Fortunately, Surgeon Simulator gives you plenty of reasons to keep coming back. For one thing, each of those three surgeries can be performed in a ridiculously difficult alternate scenario that has you operating during a very bumpy ambulance ride. Your utensils and replacement organs go bouncing all over the place, and the back doors randomly swing open–it’s pure chaos. On top of this, there are a number of Easter eggs to discover (like a top secret heart transplant performed in zero-gravity space) as well as some truly inventive achievements, such as completing an operation with less than 10 milliliters of blood remaining, or dressing your patient in a scarf made from his own large intestine.

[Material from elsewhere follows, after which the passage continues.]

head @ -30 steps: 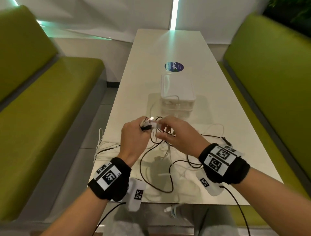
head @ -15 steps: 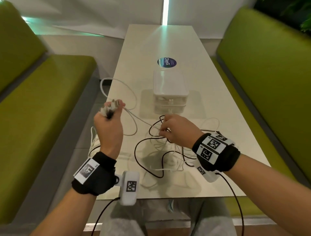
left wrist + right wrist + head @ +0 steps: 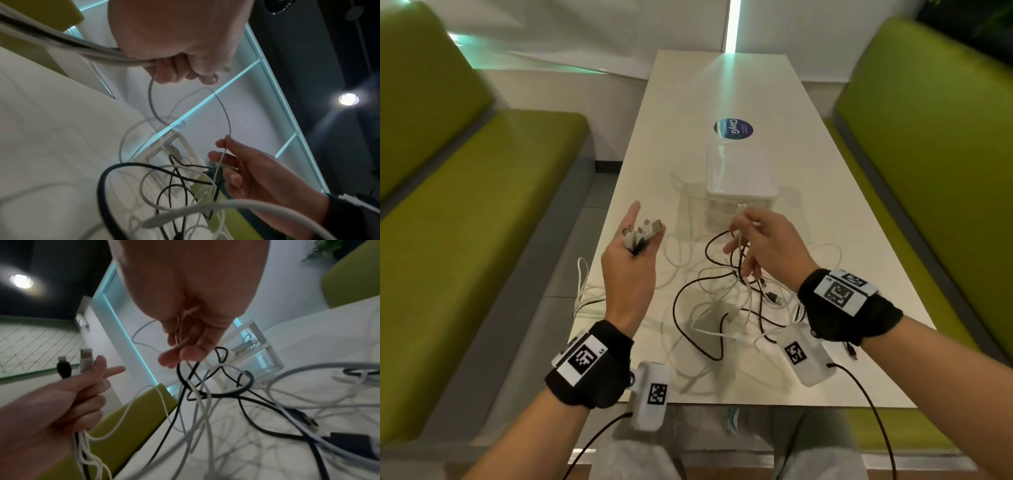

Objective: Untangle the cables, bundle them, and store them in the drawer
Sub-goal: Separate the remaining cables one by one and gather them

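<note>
My left hand [image 3: 642, 240] is raised over the table's left side and grips a bunch of cable ends [image 3: 645, 230]; a white USB plug [image 3: 86, 361] and a black plug [image 3: 63, 369] stick up from its fist. My right hand [image 3: 744, 245] hovers in front of the drawer box [image 3: 739, 171], pinching a thin white cable [image 3: 223, 152], with black loops [image 3: 222, 369] hanging from its fingers. A tangle of black and white cables [image 3: 722, 308] lies on the table beneath both hands.
The white table [image 3: 688, 102] carries a blue round sticker [image 3: 733, 129] behind the box. Some white cables [image 3: 583, 284] hang over the table's left edge. Green benches [image 3: 482, 205] run along both sides. The box's clear drawers [image 3: 257, 344] hold a coiled cable.
My left hand swung out to the left with the cable ends, then came back toward the middle. My right hand has risen and spread its fingers, lifting cable loops off the table.
</note>
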Motion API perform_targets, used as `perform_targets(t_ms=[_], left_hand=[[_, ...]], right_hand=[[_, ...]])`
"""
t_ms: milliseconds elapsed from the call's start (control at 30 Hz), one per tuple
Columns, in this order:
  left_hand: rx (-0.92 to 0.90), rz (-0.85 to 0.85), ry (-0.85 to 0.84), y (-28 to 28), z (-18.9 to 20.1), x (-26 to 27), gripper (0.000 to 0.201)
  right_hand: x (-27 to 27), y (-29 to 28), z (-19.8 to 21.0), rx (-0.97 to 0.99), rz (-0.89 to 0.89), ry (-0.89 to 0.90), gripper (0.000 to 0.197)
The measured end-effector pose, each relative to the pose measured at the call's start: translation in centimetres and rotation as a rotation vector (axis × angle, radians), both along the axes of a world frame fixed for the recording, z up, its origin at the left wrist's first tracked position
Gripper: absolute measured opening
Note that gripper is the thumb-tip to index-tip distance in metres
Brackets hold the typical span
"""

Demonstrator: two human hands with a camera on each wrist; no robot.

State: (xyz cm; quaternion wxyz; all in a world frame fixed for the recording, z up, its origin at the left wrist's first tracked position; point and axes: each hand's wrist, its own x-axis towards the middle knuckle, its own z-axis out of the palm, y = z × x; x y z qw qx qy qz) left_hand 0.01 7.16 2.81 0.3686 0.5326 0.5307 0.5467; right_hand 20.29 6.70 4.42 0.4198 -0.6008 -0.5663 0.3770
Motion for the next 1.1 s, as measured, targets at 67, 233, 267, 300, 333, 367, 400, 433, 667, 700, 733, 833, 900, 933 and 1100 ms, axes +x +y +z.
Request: perform_targets(t_ms=[67, 233, 267, 300, 333, 367, 400, 433, 667, 700, 733, 833, 900, 933, 1100], left_hand=[[0.082, 0.033, -0.051, -0.2, 0.4, -0.2, 0.04], [0.241, -0.079, 0.095, -0.6, 0.4, 0.1, 0.014], [0.242, -0.103, 0.097, -0.5, 0.4, 0.3, 0.014], [0.237, -0.126, 0.093, -0.4, 0.4, 0.5, 0.014], [0.223, -0.149, 0.09, -0.3, 0.5, 0.7, 0.014], [0.205, -0.173, 0.098, -0.2, 0.5, 0.8, 0.017], [0.186, -0.192, 0.119, 0.0, 0.6, 0.9, 0.022], [0.172, -0.209, 0.144, 0.2, 0.6, 1.0, 0.027], [0.175, -0.221, 0.262, 1.1, 0.3, 0.5, 0.01], [0.177, -0.217, 0.298, 1.3, 0.3, 0.3, 0.007], [0.171, -0.214, 0.352, 1.5, 0.3, 0.1, 0.007], [0.121, -0.207, 0.569, 2.2, 0.5, -0.6, 0.015], [0.099, -0.17, 0.636, 2.7, 0.7, -1.3, 0.02], [0.081, -0.141, 0.651, 3.0, 0.7, -1.8, 0.025], [-0.019, 0.032, 0.815, 4.8, 0.9, -5.2, 0.041]], right_hand=[[0.1, 0.2, 0.6, 0.102, -0.054, 0.045, 0.023], [-0.5, 0.8, 1.8, 0.357, -0.036, -0.015, 0.02], [-0.7, 0.8, 2.0, 0.363, -0.015, -0.011, 0.021], [-1.0, 0.8, 2.2, 0.363, 0.01, -0.005, 0.022], [-1.2, 0.8, 2.4, 0.36, 0.04, 0.002, 0.023], [-1.4, 0.6, 2.6, 0.35, 0.074, 0.008, 0.023], [-1.7, 0.5, 2.6, 0.337, 0.108, 0.009, 0.022], [-1.9, 0.4, 2.7, 0.323, 0.138, 0.005, 0.021], [-2.6, 0.0, 2.7, 0.272, 0.223, 0.047, 0.021], [-2.6, 0.0, 2.6, 0.269, 0.228, 0.055, 0.022], [-2.7, 0.0, 2.5, 0.265, 0.232, 0.064, 0.022], [-2.9, -0.1, 1.8, 0.247, 0.213, 0.075, 0.022], [-3.1, 0.0, 0.9, 0.214, 0.171, 0.042, 0.02], [-3.2, 0.1, 0.3, 0.184, 0.163, -0.004, 0.019], [-3.6, 0.5, -2.0, 0.029, 0.261, -0.515, 0.037]])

Throughout all this, Surgeon Simulator strikes a terrific balance between realism–or at least relative realism–and all-out absurdity. Hack away at your patient’s ribs with a bone saw, and you might put the whole operation at risk by slicing open a lung; but the only way to get at the heart is to remove the lungs entirely, at which point you can toss them to the floor without the slightest concern. If your patient starts losing too much blood, you need to slow the bleeding with a hemostasis shot; but you can use that very syringe to haphazardly stab your patient in the face as many times as you like, and he’ll be right as rain. It all adds up to a wonderful contrast between the grounded and the ridiculous. The result is a game that’s both challenging and lighthearted, clumsy and clever.
Surgeon Simulator is a game that defies logic. Even the oddly dance-worthy synth soundtrack has no business working as well as it does. And yet, it all comes together beautifully in one great big symphony of eccentricity. This is a game that makes it an absolute joy to not only fail, but fail spectacularly. And the best part is, you don’t even have to worry about malpractice suits.